* _EXERCISE BRIEF_
Once the pictures are removed, restate the listing word for word.

* _GIVEN ENTRIES_

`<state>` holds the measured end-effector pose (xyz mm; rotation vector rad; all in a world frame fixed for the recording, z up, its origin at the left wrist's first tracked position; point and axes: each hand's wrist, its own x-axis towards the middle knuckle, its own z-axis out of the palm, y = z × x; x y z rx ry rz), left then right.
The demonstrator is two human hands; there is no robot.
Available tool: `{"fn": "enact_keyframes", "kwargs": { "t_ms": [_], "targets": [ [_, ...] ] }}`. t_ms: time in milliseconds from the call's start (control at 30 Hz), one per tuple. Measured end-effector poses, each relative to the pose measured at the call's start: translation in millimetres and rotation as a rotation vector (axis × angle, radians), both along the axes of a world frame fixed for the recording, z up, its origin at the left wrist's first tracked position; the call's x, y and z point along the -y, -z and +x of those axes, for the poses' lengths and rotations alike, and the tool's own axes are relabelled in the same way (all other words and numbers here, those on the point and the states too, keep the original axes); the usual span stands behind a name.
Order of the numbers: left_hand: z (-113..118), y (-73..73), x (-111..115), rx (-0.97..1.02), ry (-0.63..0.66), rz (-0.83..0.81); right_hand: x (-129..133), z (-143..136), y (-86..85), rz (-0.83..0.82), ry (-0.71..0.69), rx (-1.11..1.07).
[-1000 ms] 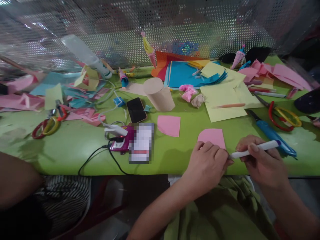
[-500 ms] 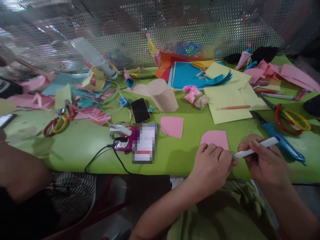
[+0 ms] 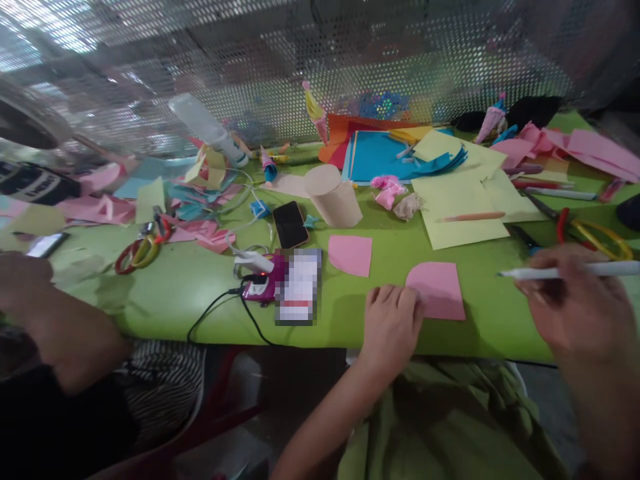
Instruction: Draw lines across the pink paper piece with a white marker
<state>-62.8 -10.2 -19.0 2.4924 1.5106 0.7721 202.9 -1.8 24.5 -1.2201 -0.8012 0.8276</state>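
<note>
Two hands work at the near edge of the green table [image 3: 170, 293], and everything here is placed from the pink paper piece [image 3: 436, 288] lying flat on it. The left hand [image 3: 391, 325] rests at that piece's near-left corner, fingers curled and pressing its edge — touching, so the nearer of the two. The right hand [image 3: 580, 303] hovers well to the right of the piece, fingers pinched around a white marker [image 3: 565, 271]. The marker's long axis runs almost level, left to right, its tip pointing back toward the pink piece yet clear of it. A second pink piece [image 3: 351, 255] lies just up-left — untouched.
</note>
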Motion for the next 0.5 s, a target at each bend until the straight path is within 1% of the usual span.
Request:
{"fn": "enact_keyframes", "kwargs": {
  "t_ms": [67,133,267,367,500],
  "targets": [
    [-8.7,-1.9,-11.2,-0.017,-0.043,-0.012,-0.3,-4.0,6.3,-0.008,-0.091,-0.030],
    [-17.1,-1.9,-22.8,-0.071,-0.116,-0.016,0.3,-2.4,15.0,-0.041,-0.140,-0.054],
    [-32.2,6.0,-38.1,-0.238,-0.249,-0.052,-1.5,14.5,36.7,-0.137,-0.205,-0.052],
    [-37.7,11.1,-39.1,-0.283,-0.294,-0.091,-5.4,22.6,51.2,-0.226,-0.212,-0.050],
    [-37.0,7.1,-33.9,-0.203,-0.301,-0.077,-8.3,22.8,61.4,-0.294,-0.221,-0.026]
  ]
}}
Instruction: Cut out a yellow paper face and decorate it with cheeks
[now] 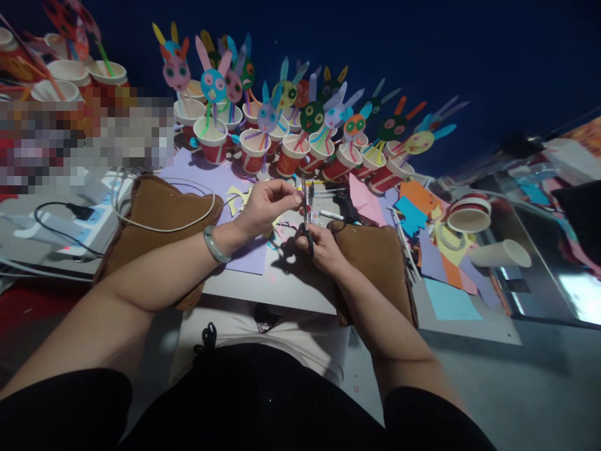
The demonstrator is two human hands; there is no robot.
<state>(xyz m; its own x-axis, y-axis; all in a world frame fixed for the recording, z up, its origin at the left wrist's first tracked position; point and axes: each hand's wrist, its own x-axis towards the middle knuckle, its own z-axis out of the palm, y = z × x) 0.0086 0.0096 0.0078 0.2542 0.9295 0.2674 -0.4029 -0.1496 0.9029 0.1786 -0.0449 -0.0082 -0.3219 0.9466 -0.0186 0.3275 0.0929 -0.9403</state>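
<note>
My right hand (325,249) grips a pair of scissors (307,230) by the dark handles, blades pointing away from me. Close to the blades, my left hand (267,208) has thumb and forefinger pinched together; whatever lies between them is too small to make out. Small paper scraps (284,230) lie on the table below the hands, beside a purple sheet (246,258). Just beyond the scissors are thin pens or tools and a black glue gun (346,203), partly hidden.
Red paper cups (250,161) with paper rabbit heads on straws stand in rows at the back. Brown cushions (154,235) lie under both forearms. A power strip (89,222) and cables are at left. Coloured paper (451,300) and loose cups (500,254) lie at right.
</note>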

* _SOLUTION_
`<state>` holds the measured end-effector pose (xyz mm; rotation vector rad; all in a world frame fixed for the recording, z up, its origin at the left wrist's first tracked position; point and axes: each hand's wrist, its own x-axis towards the middle knuckle, its own z-axis out of the palm, y = z × x; x y z rx ry rz), left then right.
The demonstrator is two human hands; there is no robot.
Available tool: `{"fn": "enact_keyframes", "kwargs": { "t_ms": [_], "targets": [ [_, ...] ] }}`. t_ms: time in milliseconds from the call's start (control at 30 Hz), one per tuple. Measured end-effector poses, each relative to the pose measured at the call's start: translation in millimetres and rotation as a rotation vector (axis × angle, radians), both along the axes of a world frame fixed for the recording, z up, its origin at the left wrist's first tracked position; the call's x, y and z point along the -y, -z and +x of those axes, for the poses' lengths and rotations alike, and the tool's own axes are relabelled in the same way (all other words and numbers here, those on the point and the states too, keep the original axes); the usual span stands behind a name.
Order of the numbers: left_hand: z (-113..118), y (-73..73), x (-111..115), rx (-0.97..1.02), ry (-0.63..0.66), rz (-0.83..0.81); right_hand: x (-129..133), z (-143..136), y (-86..85), rz (-0.83..0.82), ry (-0.71..0.69), rx (-1.11..1.07).
[-1000 ms] 
[-500 ms] 
[+0 ms] 
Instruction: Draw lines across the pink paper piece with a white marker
<state>-62.8 -10.2 -19.0 2.4924 1.5106 0.7721 202.9 -1.8 24.5 -1.2201 -0.8012 0.8276</state>
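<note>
Two hands work at the near edge of the green table [image 3: 170, 293], and everything here is placed from the pink paper piece [image 3: 436, 288] lying flat on it. The left hand [image 3: 391, 325] rests at that piece's near-left corner, fingers curled and pressing its edge — touching, so the nearer of the two. The right hand [image 3: 580, 303] hovers well to the right of the piece, fingers pinched around a white marker [image 3: 565, 271]. The marker's long axis runs almost level, left to right, its tip pointing back toward the pink piece yet clear of it. A second pink piece [image 3: 351, 255] lies just up-left — untouched.
</note>
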Motion for the next 0.5 s, a target at each bend until the straight path is within 1% of the usual span.
Request:
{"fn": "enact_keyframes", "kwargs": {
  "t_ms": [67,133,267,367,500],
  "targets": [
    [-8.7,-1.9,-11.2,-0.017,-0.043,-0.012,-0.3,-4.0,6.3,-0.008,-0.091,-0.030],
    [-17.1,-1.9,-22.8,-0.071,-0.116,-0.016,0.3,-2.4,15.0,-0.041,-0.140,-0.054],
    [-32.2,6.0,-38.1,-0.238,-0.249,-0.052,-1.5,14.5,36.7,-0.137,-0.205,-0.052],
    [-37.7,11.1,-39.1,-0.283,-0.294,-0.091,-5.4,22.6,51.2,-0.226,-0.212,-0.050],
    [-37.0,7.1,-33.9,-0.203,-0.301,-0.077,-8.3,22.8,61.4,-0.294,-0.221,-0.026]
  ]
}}
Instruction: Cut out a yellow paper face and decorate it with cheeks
[now] 
The demonstrator is two human hands; there is no robot.
<state>(xyz m; its own x-axis, y-axis; all in a world frame fixed for the recording, z up, its origin at the left wrist's first tracked position; point and axes: each hand's wrist, its own x-axis towards the middle knuckle, its own z-axis out of the palm, y = z × x) 0.0086 0.0096 0.0078 0.2542 0.9295 0.2674 -0.4029 -0.1496 0.9029 0.1786 -0.0449 -0.0082 -0.3219 0.9466 -0.0186 0.3275 0.0929 -0.9403</state>
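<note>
My right hand (325,249) grips a pair of scissors (307,230) by the dark handles, blades pointing away from me. Close to the blades, my left hand (267,208) has thumb and forefinger pinched together; whatever lies between them is too small to make out. Small paper scraps (284,230) lie on the table below the hands, beside a purple sheet (246,258). Just beyond the scissors are thin pens or tools and a black glue gun (346,203), partly hidden.
Red paper cups (250,161) with paper rabbit heads on straws stand in rows at the back. Brown cushions (154,235) lie under both forearms. A power strip (89,222) and cables are at left. Coloured paper (451,300) and loose cups (500,254) lie at right.
</note>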

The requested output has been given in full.